EXERCISE GOAL:
Whichever lines of the material contain "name", copy each of them.

════════════════

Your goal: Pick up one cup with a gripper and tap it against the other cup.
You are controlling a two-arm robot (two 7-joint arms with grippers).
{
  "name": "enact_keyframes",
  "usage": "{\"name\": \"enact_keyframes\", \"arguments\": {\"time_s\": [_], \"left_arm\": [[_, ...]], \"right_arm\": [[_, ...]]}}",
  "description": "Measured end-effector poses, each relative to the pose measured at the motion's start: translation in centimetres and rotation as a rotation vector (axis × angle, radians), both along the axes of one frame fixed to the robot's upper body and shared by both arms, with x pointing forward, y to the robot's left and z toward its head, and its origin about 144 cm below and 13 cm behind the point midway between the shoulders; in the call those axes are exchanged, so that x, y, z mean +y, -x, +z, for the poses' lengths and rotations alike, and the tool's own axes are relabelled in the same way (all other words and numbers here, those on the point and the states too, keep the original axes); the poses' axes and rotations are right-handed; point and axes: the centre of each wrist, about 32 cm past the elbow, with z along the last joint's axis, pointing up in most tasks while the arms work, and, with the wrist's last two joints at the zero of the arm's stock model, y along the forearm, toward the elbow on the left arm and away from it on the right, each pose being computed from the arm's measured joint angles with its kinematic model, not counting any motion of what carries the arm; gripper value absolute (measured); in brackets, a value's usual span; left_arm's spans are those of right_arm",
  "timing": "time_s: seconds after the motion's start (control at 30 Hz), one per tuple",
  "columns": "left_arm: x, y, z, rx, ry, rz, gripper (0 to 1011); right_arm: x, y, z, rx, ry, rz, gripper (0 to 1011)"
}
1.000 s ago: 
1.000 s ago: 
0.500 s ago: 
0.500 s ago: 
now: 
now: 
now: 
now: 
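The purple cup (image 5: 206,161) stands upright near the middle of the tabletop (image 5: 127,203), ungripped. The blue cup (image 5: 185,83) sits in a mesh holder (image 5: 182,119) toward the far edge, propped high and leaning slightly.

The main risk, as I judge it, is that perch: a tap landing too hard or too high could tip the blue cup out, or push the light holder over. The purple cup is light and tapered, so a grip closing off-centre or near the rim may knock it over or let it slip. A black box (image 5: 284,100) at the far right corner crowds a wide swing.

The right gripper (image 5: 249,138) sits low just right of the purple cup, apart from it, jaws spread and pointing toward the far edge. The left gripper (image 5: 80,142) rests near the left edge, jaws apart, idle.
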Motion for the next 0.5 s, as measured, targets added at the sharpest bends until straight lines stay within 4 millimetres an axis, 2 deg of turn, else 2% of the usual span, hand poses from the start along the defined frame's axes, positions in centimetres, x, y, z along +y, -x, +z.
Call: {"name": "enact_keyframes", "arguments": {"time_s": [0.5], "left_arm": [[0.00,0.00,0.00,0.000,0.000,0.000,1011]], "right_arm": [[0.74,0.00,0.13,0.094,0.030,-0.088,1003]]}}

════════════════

PROBLEM SOLUTION:
  "name": "enact_keyframes",
  "usage": "{\"name\": \"enact_keyframes\", \"arguments\": {\"time_s\": [_], \"left_arm\": [[_, ...]], \"right_arm\": [[_, ...]]}}",
Call: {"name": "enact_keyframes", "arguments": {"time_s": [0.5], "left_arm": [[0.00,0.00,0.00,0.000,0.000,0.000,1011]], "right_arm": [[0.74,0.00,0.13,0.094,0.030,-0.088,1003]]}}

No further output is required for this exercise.